Pas facile la vie chez SFR. Recruté il y a un peu plus d’un an, Michel Paulin, le directeur général du deuxième opérateur télécoms français, démissionne cette semaine, confirmant une information des Echos. Le dirigeant ne sera pas remplacé. Michel Combes, à la fois PDG de SFR et directeur général d’Altice, la maison mère de l’opérateur, a décidé d’assumer la direction opérationnelle de la marque au carré blanc et rouge.

Le bras droit de Patrick Drahi, propriétaire d’Altice, sera épaulé par Alain Weill, à la tête de la branche médias du groupe, et surtout par Armando Pereira. D’une discrétion de violette à l’extérieur de l’entreprise, le Portugais, co-fondateur de Numéricable (devenu SFR), et co-actionnaire d’Altice aux côtés de Patrick Drahi est connu comme le loup blanc en interne. Chez SFR, il a mené, au moment du rachat de l’entreprise il y a trois ans, la remise à plat du réseau, réduisant le nombre de sous-traitants, rationnalisant les méthodes de travail.

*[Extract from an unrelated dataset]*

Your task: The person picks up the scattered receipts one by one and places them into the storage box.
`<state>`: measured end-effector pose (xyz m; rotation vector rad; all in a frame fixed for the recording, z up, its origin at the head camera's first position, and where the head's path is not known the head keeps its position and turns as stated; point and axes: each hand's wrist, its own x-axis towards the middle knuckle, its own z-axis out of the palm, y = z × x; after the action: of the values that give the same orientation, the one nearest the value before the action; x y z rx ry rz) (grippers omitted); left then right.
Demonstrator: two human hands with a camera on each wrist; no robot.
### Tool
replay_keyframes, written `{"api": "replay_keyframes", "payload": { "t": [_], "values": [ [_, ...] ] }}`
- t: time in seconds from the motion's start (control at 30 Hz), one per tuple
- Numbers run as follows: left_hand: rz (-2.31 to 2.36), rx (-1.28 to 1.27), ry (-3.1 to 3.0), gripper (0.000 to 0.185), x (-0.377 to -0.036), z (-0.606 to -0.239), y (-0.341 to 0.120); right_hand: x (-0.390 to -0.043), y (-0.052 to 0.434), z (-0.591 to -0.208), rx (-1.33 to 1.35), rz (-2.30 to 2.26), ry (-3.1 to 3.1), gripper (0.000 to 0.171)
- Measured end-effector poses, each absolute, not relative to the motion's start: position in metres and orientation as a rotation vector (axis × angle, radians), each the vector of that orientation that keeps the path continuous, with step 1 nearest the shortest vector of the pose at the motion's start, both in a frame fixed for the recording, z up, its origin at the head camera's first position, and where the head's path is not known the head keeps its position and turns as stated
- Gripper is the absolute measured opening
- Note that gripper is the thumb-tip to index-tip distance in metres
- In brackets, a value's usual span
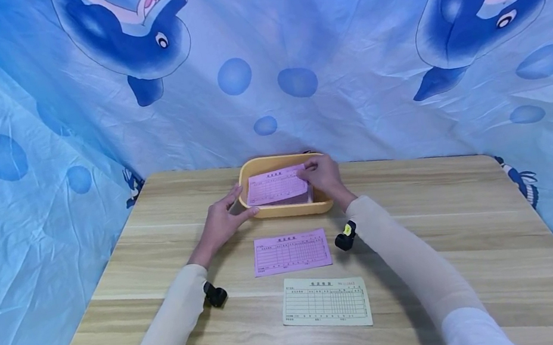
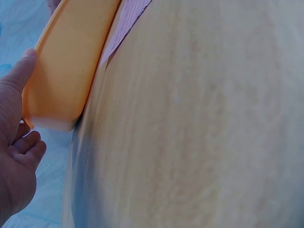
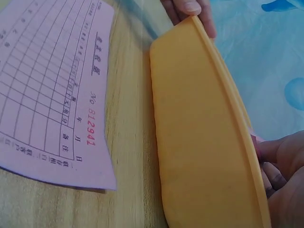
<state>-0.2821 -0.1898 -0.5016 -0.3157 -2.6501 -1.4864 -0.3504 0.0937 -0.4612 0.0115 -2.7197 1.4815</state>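
Observation:
A yellow plastic basket (image 1: 288,211) stands near the table's far edge. My left hand (image 1: 222,220) grips its left end, thumb at the front rim; the left wrist view shows that hand (image 2: 16,147) beside the orange-looking wall (image 2: 71,61). My right hand (image 1: 325,175) pinches the right end of a pink receipt slip (image 1: 275,186), which lies tilted over the basket's opening. Under this slip, more pink paper (image 1: 303,197) shows inside the basket. In the right wrist view, the basket wall (image 3: 199,128) hides part of the right hand (image 3: 285,175).
On the wooden table (image 1: 199,335), a second pink receipt slip (image 1: 291,253) lies in front of the basket. Closer to me is a pale green receipt slip (image 1: 325,302). A blue cloth (image 1: 343,113) with dolphins hangs behind the table and along its left side.

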Motion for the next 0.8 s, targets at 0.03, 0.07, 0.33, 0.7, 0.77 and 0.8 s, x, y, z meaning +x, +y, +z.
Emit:
{"api": "replay_keyframes", "payload": {
  "t": [0.03, 0.07, 0.33, 0.7, 0.77, 0.8],
  "values": [
    [-1.488, -0.316, -2.649, 0.091, -0.282, -0.501, -0.190, -0.351, 0.093, -0.462, 0.010, 1.469, -2.725, 0.020],
    [-1.491, -0.317, -2.648, 0.090, -0.282, -0.501, -0.189, -0.351, 0.092, -0.462, 0.011, 1.453, -2.731, 0.020],
    [-1.484, -0.308, -2.652, 0.090, -0.282, -0.500, -0.190, -0.353, 0.090, -0.466, 0.070, 1.304, -2.783, 0.016],
    [-1.483, -0.318, -2.654, 0.091, -0.283, -0.500, -0.190, -0.348, 0.097, -0.452, 0.167, 1.330, -2.801, 0.024],
    [-1.482, -0.319, -2.658, 0.091, -0.282, -0.500, -0.191, -0.346, 0.099, -0.446, 0.180, 1.351, -2.807, 0.026],
    [-1.481, -0.320, -2.661, 0.091, -0.282, -0.500, -0.191, -0.344, 0.100, -0.443, 0.191, 1.355, -2.812, 0.027]
  ]
}}
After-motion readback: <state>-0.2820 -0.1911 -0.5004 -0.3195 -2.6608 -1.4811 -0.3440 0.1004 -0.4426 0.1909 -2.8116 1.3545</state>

Lire l’interview de Michel Combes : Avec Altice, « nous avons révolutionné les télécoms »

Mais il a également fait grincer des dents. C’est lui qui s’est chargé des basses œuvres tordant le bras des fournisseurs pour obtenir d’importantes ristournes, décourageant certains collaborateurs. Après SFR, Armando Pereira a fait un passage chez Portugal Telecom, une autre filiale d’Altice, dont il est devenu président, et chez CableVision et Suddenlink aux Etats-Unis, où Altice génère désormais plus d’Ebitda (équivalent du résultat brut d’exploitation).

Pénalisé par une dette importante

Quant à Michel Paulin, son départ ne serait pas une éviction, affirment plusieurs sources proches de la direction du groupe. C’est cet été que le polytechnicien, un vétéran des télécoms qui fut également directeur général de Neuf Telecom (intégré depuis dans SFR) puis de Meditel (une filiale d’Orange), est allé faire part à Patrick Drahi et à Michel Combes de son désir de prendre du recul, évoquant une « forme de fatigue et de lassitude » face à une « discipline et une exigence énorme ».

L’actionnaire et le PDG lui auraient demandé de rester en lui proposant plusieurs alternatives, comme le recrutement d’un adjoint. Mais Michel Paulin n’a pas changé d’avis, malgré ses vacances. Il est vrai que diriger SFR n’est pas de tout repos, tant les chantiers sont nombreux.

Depuis un an, Michel Paulin s’est employé à relancer les investissements dans le réseau, à redresser commercialement l’opérateur, qui a perdu 2,5 millions de clients dans le mobile en trois ans et près de 500 000 clients dans le fixe, tout en faisant partir un tiers des effectifs soit 5 000 personnes dans le cadre d’un vaste plan de restructuration. A son actif, la situation dans le mobile s’est améliorée, il a noué de bonnes relations avec les partenaires sociaux et le réseau a regagné en qualité.

Mais la bataille est loin d’être gagnée pour SFR, toujours pénalisé par une dette importante. La stratégie de convergence entre les médias et les télécoms, qui s’est notamment concrétisé par le rachat à prix fort de la Ligue des Champions, peine encore à porter ses fruits.

L’opérateur devra aussi prouver au gouvernement qu’il est capable de tenir sa promesse d’installer la fibre partout en France et de faire économiser à l’Etat des milliards d’euros. Une nouvelle gouvernance, destinée à mieux marier les activités télécoms et médias du groupe, devrait voir le jour ces prochaines semaines à l’occasion du retrait de la cote de SFR, du rachat total de NextRadio (qui coiffe BFM, RMC etc.) et du déménagement des équipes de l’opérateur dans l’immeuble de Quadrans, dans le sud de Paris, où sont déjà installées les chaînes et radios du groupe. Du pain sur la planche pour Patrick Drahi et ses équipes.